Magnetic field measurement and magnetic measured variables

Magnetic field strength, remanence, permeability, magnetic flux - what is that actually?

Various measured variables can be determined in connection with magnets. Because it often leads to confusion, here is a brief overview. For a precise definition and the physical basics, we ask you to look up the specialist literature.

Magnetic field strength (H)

The unit of measurement for the strength of the magnetic field is A/m (because of the results, A/cm or kA/m are more commonly used), older also Oersted (Oe). Because the magnetic flux density B, measured in Gauss (Gs) or Tesla (T), can be converted using a constant factor, magnetic field strength and flux density (and thus the units A / cm, kA / m, Oe, Gs, T) can be used alternately.

Devices for measuring the magnetic field strength are called magnetometers, magnetic field meters, gaussmeters or teslameters.

Remanence / residual magnetism

Remanence or residual magnetism is a special consideration of the magnetic field strength, the remaining magnetic field strength after the influence of a magnet or after a demagnetizing process.
The remanence can also be measured by magnetic field meters, gaussmeters and teslameters.


The relative permeability (µr) is a parameter of how strongly a substance can be magnetized. The value plays an important role, especially with stainless steels. Another term used for this is magnetic conductivity. There is no unit of measurement, µr is dimensionless. Simple measuring devices examine the range between µr = 1 (permeability of the vacuum) to 2.
A permeability measuring device from our company is the Ferromaster.

Magnetic flux

The magnetic flux (Φ) describes the total power of a magnet and can be measured with a Fluxmeter in a coil. The unit of measurement is the volt second (Vs), also Weber (Wb) or earlier Maxwell (Mx).
A Fluxmeter is required to measure the magnetic flux. Compared to hand-held devices for measuring magnetic fields or permeability, these devices are more complex; they are laboratory devices with a connected Helmholtz torque coil.


Where does unwanted magnetism on steel parts come from?

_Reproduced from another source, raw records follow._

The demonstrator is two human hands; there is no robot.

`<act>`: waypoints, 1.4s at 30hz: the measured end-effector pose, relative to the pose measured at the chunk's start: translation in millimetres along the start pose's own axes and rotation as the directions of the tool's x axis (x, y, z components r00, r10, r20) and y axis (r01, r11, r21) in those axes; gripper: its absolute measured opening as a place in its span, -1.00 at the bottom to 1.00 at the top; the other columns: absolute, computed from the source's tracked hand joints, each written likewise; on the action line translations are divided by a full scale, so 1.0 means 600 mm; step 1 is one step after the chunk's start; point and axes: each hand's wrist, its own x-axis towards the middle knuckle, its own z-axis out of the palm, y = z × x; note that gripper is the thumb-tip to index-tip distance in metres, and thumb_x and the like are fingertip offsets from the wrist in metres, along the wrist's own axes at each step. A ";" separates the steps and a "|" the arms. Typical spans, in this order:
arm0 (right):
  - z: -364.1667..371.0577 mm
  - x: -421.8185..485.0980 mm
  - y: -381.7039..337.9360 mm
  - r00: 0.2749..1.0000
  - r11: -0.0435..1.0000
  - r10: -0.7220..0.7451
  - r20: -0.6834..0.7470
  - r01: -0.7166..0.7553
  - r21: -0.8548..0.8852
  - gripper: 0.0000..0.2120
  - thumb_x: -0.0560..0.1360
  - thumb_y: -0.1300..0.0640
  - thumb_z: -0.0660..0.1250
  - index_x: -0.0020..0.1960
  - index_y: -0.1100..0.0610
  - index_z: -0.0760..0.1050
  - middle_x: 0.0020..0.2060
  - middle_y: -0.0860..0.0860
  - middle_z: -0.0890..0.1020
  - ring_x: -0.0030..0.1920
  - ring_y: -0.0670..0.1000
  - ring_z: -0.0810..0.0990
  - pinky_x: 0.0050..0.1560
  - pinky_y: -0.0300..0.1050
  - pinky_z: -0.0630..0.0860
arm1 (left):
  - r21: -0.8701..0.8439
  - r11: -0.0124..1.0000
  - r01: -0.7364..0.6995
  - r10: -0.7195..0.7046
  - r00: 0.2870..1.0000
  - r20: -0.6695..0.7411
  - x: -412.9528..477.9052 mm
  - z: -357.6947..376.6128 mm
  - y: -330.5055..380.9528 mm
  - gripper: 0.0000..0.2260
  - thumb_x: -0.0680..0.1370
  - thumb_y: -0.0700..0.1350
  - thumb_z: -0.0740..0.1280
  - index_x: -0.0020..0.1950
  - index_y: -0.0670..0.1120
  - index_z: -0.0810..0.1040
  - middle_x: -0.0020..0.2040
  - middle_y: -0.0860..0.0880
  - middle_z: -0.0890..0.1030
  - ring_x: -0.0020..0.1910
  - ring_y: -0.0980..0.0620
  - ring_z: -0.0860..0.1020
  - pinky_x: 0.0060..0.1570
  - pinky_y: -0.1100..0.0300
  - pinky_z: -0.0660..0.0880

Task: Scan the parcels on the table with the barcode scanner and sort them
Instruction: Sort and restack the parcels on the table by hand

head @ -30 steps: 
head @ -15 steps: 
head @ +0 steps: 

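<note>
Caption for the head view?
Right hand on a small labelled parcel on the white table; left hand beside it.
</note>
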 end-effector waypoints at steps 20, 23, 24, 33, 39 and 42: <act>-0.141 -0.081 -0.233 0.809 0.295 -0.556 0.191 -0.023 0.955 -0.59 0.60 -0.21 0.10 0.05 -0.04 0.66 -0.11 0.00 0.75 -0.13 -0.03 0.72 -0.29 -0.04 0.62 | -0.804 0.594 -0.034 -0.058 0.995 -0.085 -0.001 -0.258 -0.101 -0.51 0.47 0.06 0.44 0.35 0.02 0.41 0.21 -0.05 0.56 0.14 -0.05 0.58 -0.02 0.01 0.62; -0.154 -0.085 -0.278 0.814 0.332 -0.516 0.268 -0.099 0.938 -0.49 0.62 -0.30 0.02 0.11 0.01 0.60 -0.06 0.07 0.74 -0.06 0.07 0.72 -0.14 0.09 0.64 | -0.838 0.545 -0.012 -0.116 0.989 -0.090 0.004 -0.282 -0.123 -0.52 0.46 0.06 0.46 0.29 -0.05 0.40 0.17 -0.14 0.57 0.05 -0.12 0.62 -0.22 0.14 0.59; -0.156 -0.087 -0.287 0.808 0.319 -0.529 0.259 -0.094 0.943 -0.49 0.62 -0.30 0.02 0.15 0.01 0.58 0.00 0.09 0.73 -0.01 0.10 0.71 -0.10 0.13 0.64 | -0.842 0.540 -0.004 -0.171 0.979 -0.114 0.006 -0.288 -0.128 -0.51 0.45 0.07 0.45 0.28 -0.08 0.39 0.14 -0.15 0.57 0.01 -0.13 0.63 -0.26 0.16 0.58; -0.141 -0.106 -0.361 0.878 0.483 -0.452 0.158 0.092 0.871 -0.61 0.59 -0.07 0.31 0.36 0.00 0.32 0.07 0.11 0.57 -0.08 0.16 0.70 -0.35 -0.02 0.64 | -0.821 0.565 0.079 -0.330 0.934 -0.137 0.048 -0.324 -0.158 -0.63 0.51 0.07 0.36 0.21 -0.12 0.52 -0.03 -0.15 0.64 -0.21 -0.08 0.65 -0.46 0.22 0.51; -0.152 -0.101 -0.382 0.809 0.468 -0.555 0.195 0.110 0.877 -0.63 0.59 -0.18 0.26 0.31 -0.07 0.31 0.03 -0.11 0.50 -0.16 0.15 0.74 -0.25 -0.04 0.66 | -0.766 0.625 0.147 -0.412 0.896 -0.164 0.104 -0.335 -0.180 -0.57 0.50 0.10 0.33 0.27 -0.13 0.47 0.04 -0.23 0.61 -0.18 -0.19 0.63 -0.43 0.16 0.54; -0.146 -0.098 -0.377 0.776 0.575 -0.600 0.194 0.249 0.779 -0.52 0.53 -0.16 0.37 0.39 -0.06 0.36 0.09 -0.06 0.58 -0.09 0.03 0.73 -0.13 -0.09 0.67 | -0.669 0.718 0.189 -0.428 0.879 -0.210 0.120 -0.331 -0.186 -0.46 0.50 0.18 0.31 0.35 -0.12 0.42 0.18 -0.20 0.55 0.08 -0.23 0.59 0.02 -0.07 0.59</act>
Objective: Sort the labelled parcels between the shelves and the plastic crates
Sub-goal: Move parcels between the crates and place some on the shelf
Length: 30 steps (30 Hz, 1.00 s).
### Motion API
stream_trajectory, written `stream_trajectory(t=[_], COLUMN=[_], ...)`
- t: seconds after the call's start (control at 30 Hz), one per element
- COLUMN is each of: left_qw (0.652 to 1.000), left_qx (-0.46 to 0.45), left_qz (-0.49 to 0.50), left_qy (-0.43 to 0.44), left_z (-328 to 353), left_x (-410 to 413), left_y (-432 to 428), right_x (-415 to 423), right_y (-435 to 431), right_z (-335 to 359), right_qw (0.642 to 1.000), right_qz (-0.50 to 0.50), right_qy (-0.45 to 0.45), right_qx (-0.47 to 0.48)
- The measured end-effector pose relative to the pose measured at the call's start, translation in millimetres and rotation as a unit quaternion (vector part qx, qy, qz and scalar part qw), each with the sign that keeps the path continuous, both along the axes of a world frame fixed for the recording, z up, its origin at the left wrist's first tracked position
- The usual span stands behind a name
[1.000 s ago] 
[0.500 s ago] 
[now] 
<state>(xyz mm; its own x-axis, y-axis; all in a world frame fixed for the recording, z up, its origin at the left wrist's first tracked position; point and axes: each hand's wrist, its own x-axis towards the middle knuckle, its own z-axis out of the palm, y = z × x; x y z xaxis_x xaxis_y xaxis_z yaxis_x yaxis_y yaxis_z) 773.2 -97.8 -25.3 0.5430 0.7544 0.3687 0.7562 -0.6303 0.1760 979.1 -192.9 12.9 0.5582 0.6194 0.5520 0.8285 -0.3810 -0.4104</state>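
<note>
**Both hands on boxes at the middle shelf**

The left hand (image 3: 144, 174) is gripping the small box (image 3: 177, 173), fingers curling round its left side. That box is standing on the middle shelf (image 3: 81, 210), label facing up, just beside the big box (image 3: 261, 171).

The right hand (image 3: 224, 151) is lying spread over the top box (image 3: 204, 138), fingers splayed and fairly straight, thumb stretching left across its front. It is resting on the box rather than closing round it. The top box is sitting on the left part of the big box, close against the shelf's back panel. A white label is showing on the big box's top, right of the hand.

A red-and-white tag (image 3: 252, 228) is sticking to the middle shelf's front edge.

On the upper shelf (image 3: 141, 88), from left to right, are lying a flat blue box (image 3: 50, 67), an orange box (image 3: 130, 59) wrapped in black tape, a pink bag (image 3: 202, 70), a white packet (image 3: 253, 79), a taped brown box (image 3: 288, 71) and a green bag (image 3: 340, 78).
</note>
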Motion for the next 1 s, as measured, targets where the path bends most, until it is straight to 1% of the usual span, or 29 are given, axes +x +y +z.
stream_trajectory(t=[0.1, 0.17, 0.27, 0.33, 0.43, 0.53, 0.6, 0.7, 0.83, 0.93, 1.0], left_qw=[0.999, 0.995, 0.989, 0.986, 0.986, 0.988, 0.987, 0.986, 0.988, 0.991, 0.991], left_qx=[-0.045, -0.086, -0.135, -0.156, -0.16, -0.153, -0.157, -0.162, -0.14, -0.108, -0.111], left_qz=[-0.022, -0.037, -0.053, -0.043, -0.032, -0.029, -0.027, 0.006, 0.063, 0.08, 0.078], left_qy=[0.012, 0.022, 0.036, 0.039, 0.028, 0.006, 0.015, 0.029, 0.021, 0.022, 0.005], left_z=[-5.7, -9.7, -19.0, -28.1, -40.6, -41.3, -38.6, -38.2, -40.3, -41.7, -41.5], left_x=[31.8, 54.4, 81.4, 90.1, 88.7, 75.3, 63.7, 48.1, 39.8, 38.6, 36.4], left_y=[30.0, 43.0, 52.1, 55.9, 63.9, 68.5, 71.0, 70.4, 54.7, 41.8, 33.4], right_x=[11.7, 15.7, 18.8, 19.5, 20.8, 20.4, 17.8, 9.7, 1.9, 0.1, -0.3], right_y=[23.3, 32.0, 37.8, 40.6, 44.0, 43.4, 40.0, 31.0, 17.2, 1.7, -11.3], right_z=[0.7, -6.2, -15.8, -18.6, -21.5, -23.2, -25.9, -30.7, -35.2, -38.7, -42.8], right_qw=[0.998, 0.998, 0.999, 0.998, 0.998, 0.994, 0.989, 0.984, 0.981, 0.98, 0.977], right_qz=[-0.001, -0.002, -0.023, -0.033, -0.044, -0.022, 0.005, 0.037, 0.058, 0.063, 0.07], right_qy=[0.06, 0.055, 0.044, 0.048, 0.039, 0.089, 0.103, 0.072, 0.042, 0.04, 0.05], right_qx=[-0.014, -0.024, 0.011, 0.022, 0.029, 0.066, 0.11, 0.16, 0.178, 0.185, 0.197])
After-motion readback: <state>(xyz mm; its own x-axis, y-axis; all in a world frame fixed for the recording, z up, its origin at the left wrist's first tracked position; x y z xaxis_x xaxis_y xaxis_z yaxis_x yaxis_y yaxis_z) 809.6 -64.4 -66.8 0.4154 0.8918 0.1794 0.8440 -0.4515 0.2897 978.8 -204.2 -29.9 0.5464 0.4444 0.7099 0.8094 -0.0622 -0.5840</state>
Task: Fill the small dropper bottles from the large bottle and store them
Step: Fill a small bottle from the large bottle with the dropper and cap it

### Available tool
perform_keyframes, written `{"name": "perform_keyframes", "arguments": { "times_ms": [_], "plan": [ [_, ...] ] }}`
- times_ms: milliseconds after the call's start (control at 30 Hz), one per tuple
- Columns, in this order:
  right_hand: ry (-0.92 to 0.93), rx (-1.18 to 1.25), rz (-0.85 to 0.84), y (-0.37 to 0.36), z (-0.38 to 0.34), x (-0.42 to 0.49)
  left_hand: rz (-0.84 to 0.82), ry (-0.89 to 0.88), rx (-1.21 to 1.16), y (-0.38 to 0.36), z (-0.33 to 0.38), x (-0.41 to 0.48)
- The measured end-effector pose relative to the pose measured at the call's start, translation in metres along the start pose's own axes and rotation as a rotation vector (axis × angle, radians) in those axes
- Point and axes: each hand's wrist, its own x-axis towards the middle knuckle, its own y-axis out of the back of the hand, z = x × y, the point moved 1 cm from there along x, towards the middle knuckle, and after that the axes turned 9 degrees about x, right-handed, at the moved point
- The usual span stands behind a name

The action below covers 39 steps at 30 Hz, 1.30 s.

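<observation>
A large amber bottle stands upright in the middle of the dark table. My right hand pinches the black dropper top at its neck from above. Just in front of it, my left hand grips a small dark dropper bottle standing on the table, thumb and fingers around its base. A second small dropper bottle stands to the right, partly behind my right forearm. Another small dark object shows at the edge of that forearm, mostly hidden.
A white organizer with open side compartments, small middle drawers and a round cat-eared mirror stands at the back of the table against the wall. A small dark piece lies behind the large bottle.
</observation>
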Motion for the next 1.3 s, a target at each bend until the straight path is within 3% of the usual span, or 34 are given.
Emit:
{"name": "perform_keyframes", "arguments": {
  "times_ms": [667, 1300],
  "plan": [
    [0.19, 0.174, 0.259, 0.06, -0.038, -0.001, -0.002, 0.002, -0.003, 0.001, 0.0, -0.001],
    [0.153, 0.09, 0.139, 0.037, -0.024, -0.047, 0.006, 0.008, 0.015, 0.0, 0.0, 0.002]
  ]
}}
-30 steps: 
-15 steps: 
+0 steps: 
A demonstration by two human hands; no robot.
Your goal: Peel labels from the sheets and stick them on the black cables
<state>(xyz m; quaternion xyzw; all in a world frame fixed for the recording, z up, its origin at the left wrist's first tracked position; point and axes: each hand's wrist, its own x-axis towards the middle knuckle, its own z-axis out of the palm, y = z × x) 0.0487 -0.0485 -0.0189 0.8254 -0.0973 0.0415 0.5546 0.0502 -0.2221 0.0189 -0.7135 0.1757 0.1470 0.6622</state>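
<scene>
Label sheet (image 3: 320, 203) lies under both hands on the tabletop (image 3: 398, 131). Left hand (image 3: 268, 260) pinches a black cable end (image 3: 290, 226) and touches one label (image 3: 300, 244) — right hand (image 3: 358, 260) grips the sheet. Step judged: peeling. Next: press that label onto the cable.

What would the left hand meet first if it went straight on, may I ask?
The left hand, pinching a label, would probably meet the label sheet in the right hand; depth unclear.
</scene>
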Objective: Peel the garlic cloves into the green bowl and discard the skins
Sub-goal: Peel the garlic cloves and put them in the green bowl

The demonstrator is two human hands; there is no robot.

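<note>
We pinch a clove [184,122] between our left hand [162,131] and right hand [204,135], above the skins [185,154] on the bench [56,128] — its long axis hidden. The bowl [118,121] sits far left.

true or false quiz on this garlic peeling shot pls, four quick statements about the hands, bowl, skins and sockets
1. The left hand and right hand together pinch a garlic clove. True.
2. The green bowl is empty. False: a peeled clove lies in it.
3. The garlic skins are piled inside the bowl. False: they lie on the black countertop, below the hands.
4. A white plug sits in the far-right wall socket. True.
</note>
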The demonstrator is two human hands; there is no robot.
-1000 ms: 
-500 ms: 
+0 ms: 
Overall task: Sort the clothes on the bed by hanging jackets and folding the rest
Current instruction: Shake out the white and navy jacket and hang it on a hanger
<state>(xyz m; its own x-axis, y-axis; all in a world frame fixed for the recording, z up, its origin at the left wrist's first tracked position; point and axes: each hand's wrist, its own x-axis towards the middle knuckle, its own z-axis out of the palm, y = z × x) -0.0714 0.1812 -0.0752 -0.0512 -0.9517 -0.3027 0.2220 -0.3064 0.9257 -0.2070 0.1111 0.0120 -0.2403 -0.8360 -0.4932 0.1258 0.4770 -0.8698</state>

Steel parts that are magnetic can create problems in further processing. The component cleanliness is reduced. For example, iron filings stick, which is why tools wear out. Or sensors are disturbed. Where does this magnetism come from?
The cause cannot be given in general terms. Steel parts can be slightly magnetized by the earth's field, with the elementary parts of the material aligning themselves in the direction of the magnetic field. It can be observed, for example, that a steel rod is easily magnetized by vibration during transport.
However, if you use magnetic lifting tools, which are universally popular and are gentle on materials, you have a possible reason for residual magnetism. A first step: Determine the residual magnetic field strength. Is it within your tolerance levels? If not, you either have to demagnetize the parts or do without the magnetic crane. It is best to demagnetize before installing the finished part in order to minimize transport influences on the remanence.


How strong is a magnetic field? - Measurement of the magnetic field strength

The question is asked to determine the peak value of a magnet or a residual magnetism. Devices that fulfill these tasks are called magnetometers, magnetic field measuring devices, Teslameter or Gaussmeter. A constant field without a pole change is considered here.
When measuring you have to explore: where are the poles? In which direction does the probe measure the most? Does rotating or tilting the probe cause a change? In this way, each individual magnet can be examined for its maximum field strength.

The position of the measurement and the design of the probe are decisive for the measured value

The field lines of a magnetic field run from the north pole to the south pole of the magnet. In the case of a bar-shaped magnet e.g. the poles are mostly at the two ends. That is where the field is strongest. Depending on the shape of the magnet, the field lines run differently; in the horseshoe magnet they are parallel within the arch. The closer you measure the magnetic field strength to the pole, the higher it is. In the probe, a so-called Hall sensor records the Lorentz force, from which the field strength is calculated. The closer this Hall sensor comes to the pole, the more force acts. Different probe designs (axial, transversal) have different installation forms of the Hall sensor and lead to different measured values.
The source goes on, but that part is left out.